* [Task details]: Copy the records exactly. Include every line.

* [Records to process]:
++++++++

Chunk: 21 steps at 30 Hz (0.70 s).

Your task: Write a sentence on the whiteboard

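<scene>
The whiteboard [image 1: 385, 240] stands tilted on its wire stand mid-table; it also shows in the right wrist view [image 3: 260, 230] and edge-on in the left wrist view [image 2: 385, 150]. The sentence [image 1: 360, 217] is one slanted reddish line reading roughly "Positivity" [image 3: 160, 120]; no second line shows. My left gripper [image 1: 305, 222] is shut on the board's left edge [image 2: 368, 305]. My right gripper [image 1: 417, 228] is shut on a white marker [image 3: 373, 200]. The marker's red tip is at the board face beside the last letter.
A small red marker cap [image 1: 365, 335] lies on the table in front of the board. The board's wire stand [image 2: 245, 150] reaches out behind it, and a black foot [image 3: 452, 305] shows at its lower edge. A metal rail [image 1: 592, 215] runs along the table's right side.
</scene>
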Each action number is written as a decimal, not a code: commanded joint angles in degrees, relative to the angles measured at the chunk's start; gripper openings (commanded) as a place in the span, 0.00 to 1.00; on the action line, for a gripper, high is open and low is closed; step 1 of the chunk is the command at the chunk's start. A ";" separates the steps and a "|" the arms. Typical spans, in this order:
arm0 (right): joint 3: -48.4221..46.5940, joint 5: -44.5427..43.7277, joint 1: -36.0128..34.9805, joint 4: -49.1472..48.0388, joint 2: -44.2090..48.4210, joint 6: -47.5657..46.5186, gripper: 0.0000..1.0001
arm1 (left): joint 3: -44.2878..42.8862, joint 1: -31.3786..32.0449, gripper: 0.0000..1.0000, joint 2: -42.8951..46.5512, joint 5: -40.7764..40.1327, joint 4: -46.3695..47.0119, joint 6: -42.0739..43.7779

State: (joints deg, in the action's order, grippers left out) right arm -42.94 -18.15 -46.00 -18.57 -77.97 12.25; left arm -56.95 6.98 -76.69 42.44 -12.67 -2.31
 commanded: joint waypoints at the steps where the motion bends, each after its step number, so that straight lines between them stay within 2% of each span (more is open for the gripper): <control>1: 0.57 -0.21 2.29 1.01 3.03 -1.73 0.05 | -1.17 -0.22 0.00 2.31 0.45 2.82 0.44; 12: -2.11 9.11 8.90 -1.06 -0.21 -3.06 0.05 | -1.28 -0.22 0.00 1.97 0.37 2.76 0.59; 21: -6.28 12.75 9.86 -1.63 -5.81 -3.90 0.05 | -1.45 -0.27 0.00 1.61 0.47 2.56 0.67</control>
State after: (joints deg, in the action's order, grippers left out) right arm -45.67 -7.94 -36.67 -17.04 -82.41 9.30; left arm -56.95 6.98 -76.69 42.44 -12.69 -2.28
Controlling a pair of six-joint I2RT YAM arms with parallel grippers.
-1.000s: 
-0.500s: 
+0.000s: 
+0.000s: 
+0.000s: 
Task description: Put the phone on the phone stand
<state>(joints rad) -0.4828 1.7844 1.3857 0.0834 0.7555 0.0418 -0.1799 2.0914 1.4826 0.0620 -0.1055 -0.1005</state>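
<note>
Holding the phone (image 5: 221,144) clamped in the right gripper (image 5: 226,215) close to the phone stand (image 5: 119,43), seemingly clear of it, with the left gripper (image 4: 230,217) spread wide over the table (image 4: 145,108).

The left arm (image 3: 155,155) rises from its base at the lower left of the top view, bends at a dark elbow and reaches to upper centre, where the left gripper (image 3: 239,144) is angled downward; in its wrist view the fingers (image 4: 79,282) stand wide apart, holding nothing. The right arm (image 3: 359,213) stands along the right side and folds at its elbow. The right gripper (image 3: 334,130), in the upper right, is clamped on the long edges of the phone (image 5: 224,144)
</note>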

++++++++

* [Response to the exercise]:
Chunk: 21 steps at 30 Hz (0.70 s).

Your task: Write a sentence on the whiteboard

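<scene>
The whiteboard [image 1: 385, 240] stands tilted on its wire stand mid-table; it also shows in the right wrist view [image 3: 260, 230] and edge-on in the left wrist view [image 2: 385, 150]. The sentence [image 1: 360, 217] is one slanted reddish line reading roughly "Positivity" [image 3: 160, 120]; no second line shows. My left gripper [image 1: 305, 222] is shut on the board's left edge [image 2: 368, 305]. My right gripper [image 1: 417, 228] is shut on a white marker [image 3: 373, 200]. The marker's red tip is at the board face beside the last letter.
A small red marker cap [image 1: 365, 335] lies on the table in front of the board. The board's wire stand [image 2: 245, 150] reaches out behind it, and a black foot [image 3: 452, 305] shows at its lower edge. A metal rail [image 1: 592, 215] runs along the table's right side.
</scene>
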Each action number is written as a decimal, not a code: commanded joint angles in degrees, relative to the angles measured at the chunk's start; gripper openings (commanded) as a place in the span, 0.00 to 1.00; on the action line, for a gripper, high is open and low is closed; step 1 of the chunk is the command at the chunk's start. A ";" separates the steps and a "|" the arms. Typical spans, in this order:
arm0 (right): joint 3: -48.4221..46.5940, joint 5: -44.5427..43.7277, joint 1: -36.0128..34.9805, joint 4: -49.1472..48.0388, joint 2: -44.2090..48.4210, joint 6: -47.5657..46.5186, gripper: 0.0000..1.0001
arm1 (left): joint 3: -44.2878..42.8862, joint 1: -31.3786..32.0449, gripper: 0.0000..1.0000, joint 2: -42.8951..46.5512, joint 5: -40.7764..40.1327, joint 4: -46.3695..47.0119, joint 6: -42.0739..43.7779

State: (joints deg, in the action's order, grippers left out) right arm -42.94 -18.15 -46.00 -18.57 -77.97 12.25; left arm -56.95 6.98 -76.69 42.44 -12.67 -2.31
 commanded: joint waypoints at the steps where the motion bends, each after its step number, so that straight lines between them stay within 2% of each span (more is open for the gripper): <control>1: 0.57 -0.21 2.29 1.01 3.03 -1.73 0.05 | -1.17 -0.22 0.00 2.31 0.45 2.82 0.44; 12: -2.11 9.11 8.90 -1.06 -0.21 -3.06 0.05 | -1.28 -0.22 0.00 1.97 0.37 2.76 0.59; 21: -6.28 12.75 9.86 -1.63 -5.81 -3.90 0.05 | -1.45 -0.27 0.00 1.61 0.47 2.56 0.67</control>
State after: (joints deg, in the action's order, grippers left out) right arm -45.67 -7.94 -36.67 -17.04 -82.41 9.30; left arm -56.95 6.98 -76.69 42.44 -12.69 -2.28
Controlling a pair of six-joint I2RT YAM arms with parallel grippers.
-1.000s: 
-0.500s: 
+0.000s: 
+0.000s: 
+0.000s: 
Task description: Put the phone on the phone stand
<state>(joints rad) -0.4828 1.7844 1.3857 0.0834 0.7555 0.0418 -0.1799 2.0914 1.4826 0.0620 -0.1055 -0.1005</state>
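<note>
Holding the phone (image 5: 221,144) clamped in the right gripper (image 5: 226,215) close to the phone stand (image 5: 119,43), seemingly clear of it, with the left gripper (image 4: 230,217) spread wide over the table (image 4: 145,108).

The left arm (image 3: 155,155) rises from its base at the lower left of the top view, bends at a dark elbow and reaches to upper centre, where the left gripper (image 3: 239,144) is angled downward; in its wrist view the fingers (image 4: 79,282) stand wide apart, holding nothing. The right arm (image 3: 359,213) stands along the right side and folds at its elbow. The right gripper (image 3: 334,130), in the upper right, is clamped on the long edges of the phone (image 5: 224,144)
</note>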

That completes the output for this exercise.